## Problem statement
Please return every line of the listing. Keep each one exact.
━━━━━━━━━━━━━━━━
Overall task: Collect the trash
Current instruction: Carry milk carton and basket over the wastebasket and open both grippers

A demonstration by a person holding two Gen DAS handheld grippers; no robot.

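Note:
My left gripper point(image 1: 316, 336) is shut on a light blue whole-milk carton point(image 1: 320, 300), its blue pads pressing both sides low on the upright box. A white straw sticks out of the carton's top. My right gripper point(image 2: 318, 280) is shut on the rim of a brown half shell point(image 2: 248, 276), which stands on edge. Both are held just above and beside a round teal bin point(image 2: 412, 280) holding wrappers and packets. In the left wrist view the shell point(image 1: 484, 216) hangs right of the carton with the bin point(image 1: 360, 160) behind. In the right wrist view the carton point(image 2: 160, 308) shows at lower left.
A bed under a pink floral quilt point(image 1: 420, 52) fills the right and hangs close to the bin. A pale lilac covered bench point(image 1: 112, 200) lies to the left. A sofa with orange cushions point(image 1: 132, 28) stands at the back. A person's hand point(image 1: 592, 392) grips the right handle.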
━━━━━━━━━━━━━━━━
## Solution to the exercise
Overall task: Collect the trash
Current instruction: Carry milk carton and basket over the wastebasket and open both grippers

A demonstration by a person holding two Gen DAS handheld grippers; no robot.

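Note:
My left gripper point(image 1: 316, 336) is shut on a light blue whole-milk carton point(image 1: 320, 300), its blue pads pressing both sides low on the upright box. A white straw sticks out of the carton's top. My right gripper point(image 2: 318, 280) is shut on the rim of a brown half shell point(image 2: 248, 276), which stands on edge. Both are held just above and beside a round teal bin point(image 2: 412, 280) holding wrappers and packets. In the left wrist view the shell point(image 1: 484, 216) hangs right of the carton with the bin point(image 1: 360, 160) behind. In the right wrist view the carton point(image 2: 160, 308) shows at lower left.
A bed under a pink floral quilt point(image 1: 420, 52) fills the right and hangs close to the bin. A pale lilac covered bench point(image 1: 112, 200) lies to the left. A sofa with orange cushions point(image 1: 132, 28) stands at the back. A person's hand point(image 1: 592, 392) grips the right handle.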

Apart from this answer, nothing more is required.